16 Replies to “IPSEC out in DragonFly”

  1. You realize you are pointing at a code break over a decade old, correct?

  2. What is the currently recommended VPN solution for Dragonfly?

  3. OpenVPN works fine.
    I’m using it with a mix of DragonFly and Debian systems and even run a remote Elasticsearch node through an OpenVPN tunnel for what it is worth.

  4. Kk – I think there’s posts on the Digest historically where I’ve pointed at massive removals/streamlined code. Searching for it should turn up several.

  5. DragonFly is always removing older/deprecated code. It is definitely a feature.

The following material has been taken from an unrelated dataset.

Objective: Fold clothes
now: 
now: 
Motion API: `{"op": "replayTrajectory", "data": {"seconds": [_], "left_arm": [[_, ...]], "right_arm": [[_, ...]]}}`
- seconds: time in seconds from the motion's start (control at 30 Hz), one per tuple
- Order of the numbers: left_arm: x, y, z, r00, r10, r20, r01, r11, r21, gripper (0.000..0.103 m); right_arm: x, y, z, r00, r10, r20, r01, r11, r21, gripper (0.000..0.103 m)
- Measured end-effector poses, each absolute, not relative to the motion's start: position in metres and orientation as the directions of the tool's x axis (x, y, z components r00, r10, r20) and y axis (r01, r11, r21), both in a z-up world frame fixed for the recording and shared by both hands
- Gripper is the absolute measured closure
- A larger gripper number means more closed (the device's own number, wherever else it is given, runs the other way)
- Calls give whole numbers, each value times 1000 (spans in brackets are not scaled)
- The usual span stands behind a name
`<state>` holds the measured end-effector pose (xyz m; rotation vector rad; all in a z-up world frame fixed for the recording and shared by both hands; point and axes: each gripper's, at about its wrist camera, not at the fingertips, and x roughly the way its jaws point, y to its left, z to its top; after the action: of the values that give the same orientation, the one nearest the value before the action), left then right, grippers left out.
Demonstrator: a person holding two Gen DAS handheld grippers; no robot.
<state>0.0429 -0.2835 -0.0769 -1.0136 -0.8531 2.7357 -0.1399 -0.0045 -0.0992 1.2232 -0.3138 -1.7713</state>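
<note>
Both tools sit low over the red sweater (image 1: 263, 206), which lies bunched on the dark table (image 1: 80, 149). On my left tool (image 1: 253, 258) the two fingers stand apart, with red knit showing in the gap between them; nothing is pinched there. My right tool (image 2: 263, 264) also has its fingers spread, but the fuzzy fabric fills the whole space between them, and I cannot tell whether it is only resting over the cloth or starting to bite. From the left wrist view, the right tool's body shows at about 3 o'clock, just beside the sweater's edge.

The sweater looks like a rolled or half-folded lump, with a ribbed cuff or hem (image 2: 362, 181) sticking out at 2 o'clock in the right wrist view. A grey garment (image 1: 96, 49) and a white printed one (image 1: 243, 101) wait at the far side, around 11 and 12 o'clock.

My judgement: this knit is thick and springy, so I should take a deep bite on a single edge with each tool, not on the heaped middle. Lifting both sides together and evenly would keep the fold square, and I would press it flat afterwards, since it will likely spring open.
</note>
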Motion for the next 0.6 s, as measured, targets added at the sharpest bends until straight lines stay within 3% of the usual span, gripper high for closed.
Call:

  6. As for purging dead code, isn’t the source in Git, which would allow anyone to clone the repo and create pull requests? They may not get accepted, but I think that would be one way for folks to help purge dead code.

  7. @Tim

    Based on your numbers, OpenBSD and Dragonfly look quite impressive.

  8. OpenBSD is quite agressive with removing stuff that’s not maintained. They ripped out the entire Bluetooth stack, and as everyone knows they also forked OpenSSL and removed all the old crap (support for MS-DOS, etc.)

    They even came up with their own verb for that process: tedu (named after OpenBSD commiter Ted Unangst a.k.a. tedu).

    So you see many commits with a comment like this one:
    https://github.com/jyin0813/OpenBSD-src/commit/7a564f2764b903a744ee25715eded42615072bff

  9. @Anon

    That’s awesome they are that aggressive of removing the old and unmaintained.

    Would you consider OpenBSD the “most aggressive” at doing this out of all of the BSDs?

  10. DragonFly is probably as aggressive, although for different reasons. In OpenBSD they remove stuff that is not maintained because it’s a way to remove bugs, including security bugs; in DragonFly I think it’s more because it stands in the way of re-designing and improving the kernel.

    They have different priorities. While no one was maintaining IPsec in DragonFly, it’s well-maintained in OpenBSD (which was in fact the first open source OS to have an IPsec stack).